EXERCISE AIM >> Set the listing down once more, exactly as given.

-=-=-=-=-

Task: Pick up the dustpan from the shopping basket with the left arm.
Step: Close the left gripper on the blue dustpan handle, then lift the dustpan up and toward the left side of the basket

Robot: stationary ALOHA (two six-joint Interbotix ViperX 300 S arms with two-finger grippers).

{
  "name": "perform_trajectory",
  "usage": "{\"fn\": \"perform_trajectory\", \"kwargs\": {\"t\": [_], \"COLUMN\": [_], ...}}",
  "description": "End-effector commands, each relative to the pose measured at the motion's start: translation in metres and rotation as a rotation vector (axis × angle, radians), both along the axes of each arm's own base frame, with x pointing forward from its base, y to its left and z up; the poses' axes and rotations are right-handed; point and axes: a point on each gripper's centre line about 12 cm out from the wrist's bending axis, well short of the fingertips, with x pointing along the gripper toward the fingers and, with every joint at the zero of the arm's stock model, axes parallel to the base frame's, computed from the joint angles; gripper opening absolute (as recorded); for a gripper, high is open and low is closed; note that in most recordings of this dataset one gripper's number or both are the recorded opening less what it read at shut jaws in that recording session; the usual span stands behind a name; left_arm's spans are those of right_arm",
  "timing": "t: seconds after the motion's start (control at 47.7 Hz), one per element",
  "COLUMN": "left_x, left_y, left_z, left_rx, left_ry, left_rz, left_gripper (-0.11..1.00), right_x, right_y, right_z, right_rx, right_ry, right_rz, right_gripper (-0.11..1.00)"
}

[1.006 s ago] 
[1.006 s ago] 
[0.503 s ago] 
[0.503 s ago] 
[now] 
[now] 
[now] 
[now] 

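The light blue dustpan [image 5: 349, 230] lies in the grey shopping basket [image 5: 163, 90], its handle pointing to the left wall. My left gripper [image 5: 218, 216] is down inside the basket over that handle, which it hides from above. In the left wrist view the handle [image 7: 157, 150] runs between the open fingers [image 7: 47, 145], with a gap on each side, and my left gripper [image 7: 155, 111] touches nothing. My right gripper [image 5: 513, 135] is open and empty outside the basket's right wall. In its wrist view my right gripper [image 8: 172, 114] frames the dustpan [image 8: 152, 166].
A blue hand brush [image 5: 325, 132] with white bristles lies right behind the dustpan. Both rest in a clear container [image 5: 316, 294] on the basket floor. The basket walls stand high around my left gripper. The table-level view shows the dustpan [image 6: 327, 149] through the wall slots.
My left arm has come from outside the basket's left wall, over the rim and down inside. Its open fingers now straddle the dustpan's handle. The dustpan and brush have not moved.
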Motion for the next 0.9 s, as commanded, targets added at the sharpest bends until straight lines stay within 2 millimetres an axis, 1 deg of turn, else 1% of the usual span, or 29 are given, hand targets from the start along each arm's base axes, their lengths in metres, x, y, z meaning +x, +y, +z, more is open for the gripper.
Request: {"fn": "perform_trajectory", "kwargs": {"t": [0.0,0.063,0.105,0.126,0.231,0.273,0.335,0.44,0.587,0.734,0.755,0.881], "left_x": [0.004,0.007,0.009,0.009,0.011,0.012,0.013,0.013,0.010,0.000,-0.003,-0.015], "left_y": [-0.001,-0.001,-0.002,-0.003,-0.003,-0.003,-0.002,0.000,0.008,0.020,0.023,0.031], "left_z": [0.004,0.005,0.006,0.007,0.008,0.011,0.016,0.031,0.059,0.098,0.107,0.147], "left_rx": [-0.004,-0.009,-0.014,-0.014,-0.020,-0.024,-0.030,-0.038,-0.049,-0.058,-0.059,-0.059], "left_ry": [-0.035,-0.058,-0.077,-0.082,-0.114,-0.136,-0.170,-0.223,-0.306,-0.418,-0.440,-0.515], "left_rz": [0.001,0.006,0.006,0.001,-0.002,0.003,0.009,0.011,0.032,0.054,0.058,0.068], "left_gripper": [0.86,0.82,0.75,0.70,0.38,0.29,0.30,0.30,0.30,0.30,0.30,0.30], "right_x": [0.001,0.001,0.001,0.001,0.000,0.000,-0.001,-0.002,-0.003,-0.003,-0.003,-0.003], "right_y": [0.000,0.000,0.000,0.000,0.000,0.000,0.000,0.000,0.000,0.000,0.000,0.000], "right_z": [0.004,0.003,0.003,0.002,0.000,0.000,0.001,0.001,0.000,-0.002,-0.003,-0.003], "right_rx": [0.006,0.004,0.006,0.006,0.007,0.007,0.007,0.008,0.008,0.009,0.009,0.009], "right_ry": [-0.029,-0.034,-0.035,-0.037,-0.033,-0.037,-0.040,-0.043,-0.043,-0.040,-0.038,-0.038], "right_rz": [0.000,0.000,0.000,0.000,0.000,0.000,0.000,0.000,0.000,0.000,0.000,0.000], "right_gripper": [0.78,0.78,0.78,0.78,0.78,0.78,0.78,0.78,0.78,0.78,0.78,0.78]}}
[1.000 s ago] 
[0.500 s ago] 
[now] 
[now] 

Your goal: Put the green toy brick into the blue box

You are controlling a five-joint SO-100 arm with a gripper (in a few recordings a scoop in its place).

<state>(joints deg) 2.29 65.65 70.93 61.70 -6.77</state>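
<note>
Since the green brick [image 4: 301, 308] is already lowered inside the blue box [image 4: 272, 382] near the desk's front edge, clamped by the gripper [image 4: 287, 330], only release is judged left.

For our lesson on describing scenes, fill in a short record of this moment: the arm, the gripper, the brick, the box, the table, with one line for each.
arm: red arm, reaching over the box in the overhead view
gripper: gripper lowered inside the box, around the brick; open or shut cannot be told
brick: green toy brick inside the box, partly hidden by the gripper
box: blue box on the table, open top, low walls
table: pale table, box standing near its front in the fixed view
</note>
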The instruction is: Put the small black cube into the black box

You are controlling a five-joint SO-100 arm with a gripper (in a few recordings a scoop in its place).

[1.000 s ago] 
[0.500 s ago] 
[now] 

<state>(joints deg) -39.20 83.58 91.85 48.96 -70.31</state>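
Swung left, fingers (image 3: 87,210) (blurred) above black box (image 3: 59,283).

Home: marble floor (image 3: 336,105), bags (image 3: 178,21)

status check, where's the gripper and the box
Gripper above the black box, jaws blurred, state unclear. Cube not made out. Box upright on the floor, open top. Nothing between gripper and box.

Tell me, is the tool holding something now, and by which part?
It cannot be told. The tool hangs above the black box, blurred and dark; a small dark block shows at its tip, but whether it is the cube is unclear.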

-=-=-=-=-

RESULT OF THIS TASK >>
Task: Pick up the dustpan from the shopping basket with the left arm.
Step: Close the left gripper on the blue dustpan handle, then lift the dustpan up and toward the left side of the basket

Robot: stationary ALOHA (two six-joint Interbotix ViperX 300 S arms with two-finger grippers).

{
  "name": "perform_trajectory",
  "usage": "{\"fn\": \"perform_trajectory\", \"kwargs\": {\"t\": [_], \"COLUMN\": [_], ...}}",
  "description": "End-effector commands, each relative to the pose measured at the motion's start: translation in metres and rotation as a rotation vector (axis × angle, radians), both along the axes of each arm's own base frame, with x pointing forward from its base, y to its left and z up; the poses' axes and rotations are right-handed; point and axes: a point on each gripper's centre line about 12 cm out from the wrist's bending axis, well short of the fingertips, with x pointing along the gripper toward the fingers and, with every joint at the zero of the arm's stock model, axes parallel to the base frame's, computed from the joint angles; gripper opening absolute (as recorded); for a gripper, high is open and low is closed; note that in most recordings of this dataset one gripper's number or both are the recorded opening less what it read at shut jaws in that recording session; the usual span stands behind a name; left_arm's spans are those of right_arm",
  "timing": "t: seconds after the motion's start (control at 47.7 Hz), one per element",
  "COLUMN": "left_x, left_y, left_z, left_rx, left_ry, left_rz, left_gripper (-0.11..1.00), right_x, right_y, right_z, right_rx, right_ry, right_rz, right_gripper (-0.11..1.00)"
}

[1.006 s ago] 
[1.006 s ago] 
[0.503 s ago] 
[0.503 s ago] 
[now] 
[now] 
[now] 
[now] 

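The light blue dustpan [image 5: 349, 230] lies in the grey shopping basket [image 5: 163, 90], its handle pointing to the left wall. My left gripper [image 5: 218, 216] is down inside the basket over that handle, which it hides from above. In the left wrist view the handle [image 7: 157, 150] runs between the open fingers [image 7: 47, 145], with a gap on each side, and my left gripper [image 7: 155, 111] touches nothing. My right gripper [image 5: 513, 135] is open and empty outside the basket's right wall. In its wrist view my right gripper [image 8: 172, 114] frames the dustpan [image 8: 152, 166].
A blue hand brush [image 5: 325, 132] with white bristles lies right behind the dustpan. Both rest in a clear container [image 5: 316, 294] on the basket floor. The basket walls stand high around my left gripper. The table-level view shows the dustpan [image 6: 327, 149] through the wall slots.
My left arm has come from outside the basket's left wall, over the rim and down inside. Its open fingers now straddle the dustpan's handle. The dustpan and brush have not moved.
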Motion for the next 0.9 s, as commanded, targets added at the sharpest bends until straight lines stay within 2 millimetres an axis, 1 deg of turn, else 1% of the usual span, or 29 are given, hand targets from the start along each arm's base axes, their lengths in metres, x, y, z meaning +x, +y, +z, more is open for the gripper.
Request: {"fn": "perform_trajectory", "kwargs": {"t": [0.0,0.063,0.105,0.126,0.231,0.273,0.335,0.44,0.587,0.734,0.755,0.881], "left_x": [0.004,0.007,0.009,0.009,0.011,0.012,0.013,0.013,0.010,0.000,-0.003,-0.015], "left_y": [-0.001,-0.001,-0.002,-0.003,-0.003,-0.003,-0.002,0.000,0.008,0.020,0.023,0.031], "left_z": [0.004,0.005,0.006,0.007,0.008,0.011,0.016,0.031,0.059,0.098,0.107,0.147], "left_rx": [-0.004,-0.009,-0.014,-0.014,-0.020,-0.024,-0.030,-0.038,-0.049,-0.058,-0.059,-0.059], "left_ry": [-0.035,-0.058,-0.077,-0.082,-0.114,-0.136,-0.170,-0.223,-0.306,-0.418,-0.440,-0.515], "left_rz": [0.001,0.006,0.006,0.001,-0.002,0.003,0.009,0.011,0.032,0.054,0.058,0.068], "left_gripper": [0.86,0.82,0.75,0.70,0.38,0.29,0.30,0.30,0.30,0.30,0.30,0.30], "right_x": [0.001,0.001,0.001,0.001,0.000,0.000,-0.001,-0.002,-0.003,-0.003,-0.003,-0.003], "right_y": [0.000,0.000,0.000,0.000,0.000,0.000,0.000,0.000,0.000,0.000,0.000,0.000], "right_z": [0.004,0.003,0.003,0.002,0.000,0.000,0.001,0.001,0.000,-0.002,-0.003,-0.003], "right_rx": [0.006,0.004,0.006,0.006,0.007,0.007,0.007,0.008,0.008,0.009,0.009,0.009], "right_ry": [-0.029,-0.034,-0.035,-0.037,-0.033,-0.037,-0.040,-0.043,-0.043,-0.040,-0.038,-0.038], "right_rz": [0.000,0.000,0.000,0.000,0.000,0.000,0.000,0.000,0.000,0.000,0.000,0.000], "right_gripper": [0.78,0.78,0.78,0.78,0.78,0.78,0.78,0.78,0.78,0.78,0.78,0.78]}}
[1.000 s ago] 
[0.500 s ago] 
[now] 
[now] 

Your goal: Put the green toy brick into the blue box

You are controlling a five-joint SO-100 arm with a gripper (in a few recordings a scoop in its place).

<state>(joints deg) 2.29 65.65 70.93 61.70 -6.77</state>
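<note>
Since the green brick [image 4: 301, 308] is already lowered inside the blue box [image 4: 272, 382] near the desk's front edge, clamped by the gripper [image 4: 287, 330], only release is judged left.

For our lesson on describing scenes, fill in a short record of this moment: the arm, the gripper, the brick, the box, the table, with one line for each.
arm: red arm, reaching over the box in the overhead view
gripper: gripper lowered inside the box, around the brick; open or shut cannot be told
brick: green toy brick inside the box, partly hidden by the gripper
box: blue box on the table, open top, low walls
table: pale table, box standing near its front in the fixed view
</note>
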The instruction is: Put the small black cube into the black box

You are controlling a five-joint SO-100 arm with a gripper (in a few recordings a scoop in its place).

[1.000 s ago] 
[0.500 s ago] 
[now] 

<state>(joints deg) -39.20 83.58 91.85 48.96 -70.31</state>
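Swung left, fingers (image 3: 87,210) (blurred) above black box (image 3: 59,283).

Home: marble floor (image 3: 336,105), bags (image 3: 178,21)

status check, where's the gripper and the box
Gripper above the black box, jaws blurred, state unclear. Cube not made out. Box upright on the floor, open top. Nothing between gripper and box.

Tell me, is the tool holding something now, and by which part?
It cannot be told. The tool hangs above the black box, blurred and dark; a small dark block shows at its tip, but whether it is the cube is unclear.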

No additional output is required for this exercise.